== Given data ==
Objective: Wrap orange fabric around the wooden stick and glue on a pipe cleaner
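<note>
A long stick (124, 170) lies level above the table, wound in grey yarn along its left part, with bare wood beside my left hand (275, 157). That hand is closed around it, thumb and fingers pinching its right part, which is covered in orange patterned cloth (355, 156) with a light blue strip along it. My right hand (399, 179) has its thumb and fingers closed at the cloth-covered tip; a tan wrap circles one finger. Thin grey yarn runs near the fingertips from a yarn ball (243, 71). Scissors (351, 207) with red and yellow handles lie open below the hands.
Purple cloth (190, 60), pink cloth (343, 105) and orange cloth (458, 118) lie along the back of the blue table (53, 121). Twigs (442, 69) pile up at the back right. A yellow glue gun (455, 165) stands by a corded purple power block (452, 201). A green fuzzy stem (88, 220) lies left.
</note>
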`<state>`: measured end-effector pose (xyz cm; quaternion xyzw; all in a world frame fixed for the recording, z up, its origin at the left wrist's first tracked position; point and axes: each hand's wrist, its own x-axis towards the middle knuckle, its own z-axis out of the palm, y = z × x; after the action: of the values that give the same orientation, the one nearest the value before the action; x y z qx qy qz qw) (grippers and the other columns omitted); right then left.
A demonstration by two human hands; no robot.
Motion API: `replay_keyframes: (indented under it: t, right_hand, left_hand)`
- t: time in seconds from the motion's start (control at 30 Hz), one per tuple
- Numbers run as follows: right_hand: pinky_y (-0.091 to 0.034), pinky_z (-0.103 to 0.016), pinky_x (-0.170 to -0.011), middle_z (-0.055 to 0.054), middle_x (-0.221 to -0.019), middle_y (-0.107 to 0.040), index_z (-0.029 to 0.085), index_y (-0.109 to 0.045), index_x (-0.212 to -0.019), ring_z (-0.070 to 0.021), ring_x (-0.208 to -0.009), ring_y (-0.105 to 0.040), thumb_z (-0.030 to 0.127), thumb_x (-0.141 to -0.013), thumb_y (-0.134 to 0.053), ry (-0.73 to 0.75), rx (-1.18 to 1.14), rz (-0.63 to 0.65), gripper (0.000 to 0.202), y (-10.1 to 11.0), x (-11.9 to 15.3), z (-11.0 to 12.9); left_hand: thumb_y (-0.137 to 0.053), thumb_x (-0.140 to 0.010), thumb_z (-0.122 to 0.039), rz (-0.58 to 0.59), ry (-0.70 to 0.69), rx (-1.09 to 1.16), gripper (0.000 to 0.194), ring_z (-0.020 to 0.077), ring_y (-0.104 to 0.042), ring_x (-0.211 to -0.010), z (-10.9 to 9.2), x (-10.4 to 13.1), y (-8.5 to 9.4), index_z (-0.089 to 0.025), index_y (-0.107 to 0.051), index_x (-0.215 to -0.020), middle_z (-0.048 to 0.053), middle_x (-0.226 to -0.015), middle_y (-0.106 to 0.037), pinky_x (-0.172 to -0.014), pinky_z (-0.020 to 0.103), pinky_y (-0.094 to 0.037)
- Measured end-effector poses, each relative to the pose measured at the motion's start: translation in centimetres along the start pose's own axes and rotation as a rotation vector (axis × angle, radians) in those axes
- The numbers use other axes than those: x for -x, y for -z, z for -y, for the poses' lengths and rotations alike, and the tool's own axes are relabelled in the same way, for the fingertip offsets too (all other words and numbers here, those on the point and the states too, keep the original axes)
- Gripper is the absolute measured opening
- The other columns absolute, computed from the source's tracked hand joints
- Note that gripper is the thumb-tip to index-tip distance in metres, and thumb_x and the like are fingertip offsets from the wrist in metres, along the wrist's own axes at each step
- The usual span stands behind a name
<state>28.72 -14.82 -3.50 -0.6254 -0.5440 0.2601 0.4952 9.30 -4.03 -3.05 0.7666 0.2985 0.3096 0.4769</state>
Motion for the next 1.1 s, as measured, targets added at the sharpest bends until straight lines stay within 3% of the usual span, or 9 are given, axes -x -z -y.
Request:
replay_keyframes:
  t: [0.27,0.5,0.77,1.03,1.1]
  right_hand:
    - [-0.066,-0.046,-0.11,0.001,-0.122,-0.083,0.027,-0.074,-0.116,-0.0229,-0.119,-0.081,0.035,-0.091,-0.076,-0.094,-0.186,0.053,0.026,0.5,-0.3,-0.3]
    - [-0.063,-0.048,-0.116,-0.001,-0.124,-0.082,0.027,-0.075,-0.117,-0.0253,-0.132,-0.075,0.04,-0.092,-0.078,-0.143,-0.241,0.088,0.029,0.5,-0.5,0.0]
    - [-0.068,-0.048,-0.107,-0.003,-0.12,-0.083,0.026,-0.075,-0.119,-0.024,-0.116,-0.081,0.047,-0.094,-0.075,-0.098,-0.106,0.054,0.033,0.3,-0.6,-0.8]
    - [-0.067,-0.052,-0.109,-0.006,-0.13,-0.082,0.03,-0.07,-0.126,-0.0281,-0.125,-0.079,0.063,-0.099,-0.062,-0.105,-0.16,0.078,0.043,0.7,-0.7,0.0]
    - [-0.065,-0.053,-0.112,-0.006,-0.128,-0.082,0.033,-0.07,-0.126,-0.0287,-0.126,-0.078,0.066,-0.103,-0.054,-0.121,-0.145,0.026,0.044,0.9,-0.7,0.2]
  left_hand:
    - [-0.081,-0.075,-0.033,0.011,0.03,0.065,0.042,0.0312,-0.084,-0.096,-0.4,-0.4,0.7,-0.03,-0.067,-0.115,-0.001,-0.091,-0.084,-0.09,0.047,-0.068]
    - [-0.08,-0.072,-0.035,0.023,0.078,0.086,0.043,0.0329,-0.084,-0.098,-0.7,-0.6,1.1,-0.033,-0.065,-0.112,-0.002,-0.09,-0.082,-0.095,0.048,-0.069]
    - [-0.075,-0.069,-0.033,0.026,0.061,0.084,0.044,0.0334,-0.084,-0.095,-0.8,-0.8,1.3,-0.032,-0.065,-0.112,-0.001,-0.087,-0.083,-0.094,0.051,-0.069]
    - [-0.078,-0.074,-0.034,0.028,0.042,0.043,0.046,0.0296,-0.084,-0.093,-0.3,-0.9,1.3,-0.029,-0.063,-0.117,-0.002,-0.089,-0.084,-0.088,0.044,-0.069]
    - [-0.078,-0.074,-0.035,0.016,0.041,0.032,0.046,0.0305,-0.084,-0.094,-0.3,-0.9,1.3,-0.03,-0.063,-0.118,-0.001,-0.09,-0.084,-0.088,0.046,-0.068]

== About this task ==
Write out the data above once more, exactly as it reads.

== Result of the exercise ==
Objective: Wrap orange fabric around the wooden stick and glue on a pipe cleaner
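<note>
A long stick (124, 170) lies level above the table, wound in grey yarn along its left part, with bare wood beside my left hand (275, 157). That hand is closed around it, thumb and fingers pinching its right part, which is covered in orange patterned cloth (355, 156) with a light blue strip along it. My right hand (399, 179) has its thumb and fingers closed at the cloth-covered tip; a tan wrap circles one finger. Thin grey yarn runs near the fingertips from a yarn ball (243, 71). Scissors (351, 207) with red and yellow handles lie open below the hands.
Purple cloth (190, 60), pink cloth (343, 105) and orange cloth (458, 118) lie along the back of the blue table (53, 121). Twigs (442, 69) pile up at the back right. A yellow glue gun (455, 165) stands by a corded purple power block (452, 201). A green fuzzy stem (88, 220) lies left.
</note>
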`<state>`: measured end-effector pose (xyz cm; quaternion xyzw; all in a world frame fixed for the recording, z up, its origin at the left wrist's first tracked position; point and axes: each hand's wrist, its own x-axis towards the middle knuckle, its own z-axis out of the palm, y = z × x; after the action: of the values that give the same orientation, the one nearest the value before the action; x y z qx qy qz qw) (grippers and the other columns omitted); right then left.
A demonstration by two human hands; no robot.
Motion API: `replay_keyframes: (indented under it: t, right_hand, left_hand)`
- t: time in seconds from the motion's start (control at 30 Hz), one per tuple
- Numbers run as follows: right_hand: pinky_y (-0.091 to 0.034), pinky_z (-0.103 to 0.016), pinky_x (-0.170 to -0.011), middle_z (-0.055 to 0.054), middle_x (-0.221 to -0.019), middle_y (-0.107 to 0.040), index_z (-0.029 to 0.085), index_y (-0.109 to 0.045), index_x (-0.212 to -0.019), ring_z (-0.070 to 0.021), ring_x (-0.208 to -0.009), ring_y (-0.105 to 0.040), thumb_z (-0.030 to 0.127), thumb_x (-0.141 to -0.013), thumb_y (-0.134 to 0.053), ry (-0.73 to 0.75), rx (-1.18 to 1.14), rz (-0.63 to 0.65), gripper (0.000 to 0.202), y (-10.1 to 11.0), x (-11.9 to 15.3), z (-11.0 to 12.9); left_hand: thumb_y (-0.137 to 0.053), thumb_x (-0.140 to 0.010), thumb_z (-0.122 to 0.039), rz (-0.58 to 0.59), ry (-0.70 to 0.69), rx (-1.09 to 1.16), gripper (0.000 to 0.194), ring_z (-0.020 to 0.077), ring_y (-0.104 to 0.042), ring_x (-0.211 to -0.010), z (-10.9 to 9.2), x (-10.4 to 13.1), y (-8.5 to 9.4), index_z (-0.089 to 0.025), index_y (-0.107 to 0.051), index_x (-0.215 to -0.020), middle_z (-0.048 to 0.053), middle_x (-0.226 to -0.015), middle_y (-0.106 to 0.037), pinky_x (-0.172 to -0.014), pinky_z (-0.020 to 0.103), pinky_y (-0.094 to 0.037)
- Measured end-effector poses, each relative to the pose measured at the motion's start: translation in centimetres along the start pose's own axes and rotation as a rotation vector (axis × angle, radians) in those axes
- The numbers use other axes than those: x for -x, y for -z, z for -y, for the poses' lengths and rotations alike, and the tool's own axes are relabelled in the same way, for the fingertip offsets too (all other words and numbers here, those on the point and the states too, keep the original axes)
- Gripper is the absolute measured opening
- The other columns absolute, computed from the source's tracked hand joints
- Note that gripper is the thumb-tip to index-tip distance in metres, and thumb_x and the like are fingertip offsets from the wrist in metres, along the wrist's own axes at each step
- The usual span stands behind a name
<state>28.72 -14.82 -3.50 -0.6254 -0.5440 0.2601 0.4952 9.30 -4.03 -3.05 0.7666 0.2985 0.3096 0.4769</state>
Motion for the next 1.1 s, as measured, targets added at the sharpest bends until straight lines stay within 3% of the usual span, or 9 are given, axes -x -z -y.
Request:
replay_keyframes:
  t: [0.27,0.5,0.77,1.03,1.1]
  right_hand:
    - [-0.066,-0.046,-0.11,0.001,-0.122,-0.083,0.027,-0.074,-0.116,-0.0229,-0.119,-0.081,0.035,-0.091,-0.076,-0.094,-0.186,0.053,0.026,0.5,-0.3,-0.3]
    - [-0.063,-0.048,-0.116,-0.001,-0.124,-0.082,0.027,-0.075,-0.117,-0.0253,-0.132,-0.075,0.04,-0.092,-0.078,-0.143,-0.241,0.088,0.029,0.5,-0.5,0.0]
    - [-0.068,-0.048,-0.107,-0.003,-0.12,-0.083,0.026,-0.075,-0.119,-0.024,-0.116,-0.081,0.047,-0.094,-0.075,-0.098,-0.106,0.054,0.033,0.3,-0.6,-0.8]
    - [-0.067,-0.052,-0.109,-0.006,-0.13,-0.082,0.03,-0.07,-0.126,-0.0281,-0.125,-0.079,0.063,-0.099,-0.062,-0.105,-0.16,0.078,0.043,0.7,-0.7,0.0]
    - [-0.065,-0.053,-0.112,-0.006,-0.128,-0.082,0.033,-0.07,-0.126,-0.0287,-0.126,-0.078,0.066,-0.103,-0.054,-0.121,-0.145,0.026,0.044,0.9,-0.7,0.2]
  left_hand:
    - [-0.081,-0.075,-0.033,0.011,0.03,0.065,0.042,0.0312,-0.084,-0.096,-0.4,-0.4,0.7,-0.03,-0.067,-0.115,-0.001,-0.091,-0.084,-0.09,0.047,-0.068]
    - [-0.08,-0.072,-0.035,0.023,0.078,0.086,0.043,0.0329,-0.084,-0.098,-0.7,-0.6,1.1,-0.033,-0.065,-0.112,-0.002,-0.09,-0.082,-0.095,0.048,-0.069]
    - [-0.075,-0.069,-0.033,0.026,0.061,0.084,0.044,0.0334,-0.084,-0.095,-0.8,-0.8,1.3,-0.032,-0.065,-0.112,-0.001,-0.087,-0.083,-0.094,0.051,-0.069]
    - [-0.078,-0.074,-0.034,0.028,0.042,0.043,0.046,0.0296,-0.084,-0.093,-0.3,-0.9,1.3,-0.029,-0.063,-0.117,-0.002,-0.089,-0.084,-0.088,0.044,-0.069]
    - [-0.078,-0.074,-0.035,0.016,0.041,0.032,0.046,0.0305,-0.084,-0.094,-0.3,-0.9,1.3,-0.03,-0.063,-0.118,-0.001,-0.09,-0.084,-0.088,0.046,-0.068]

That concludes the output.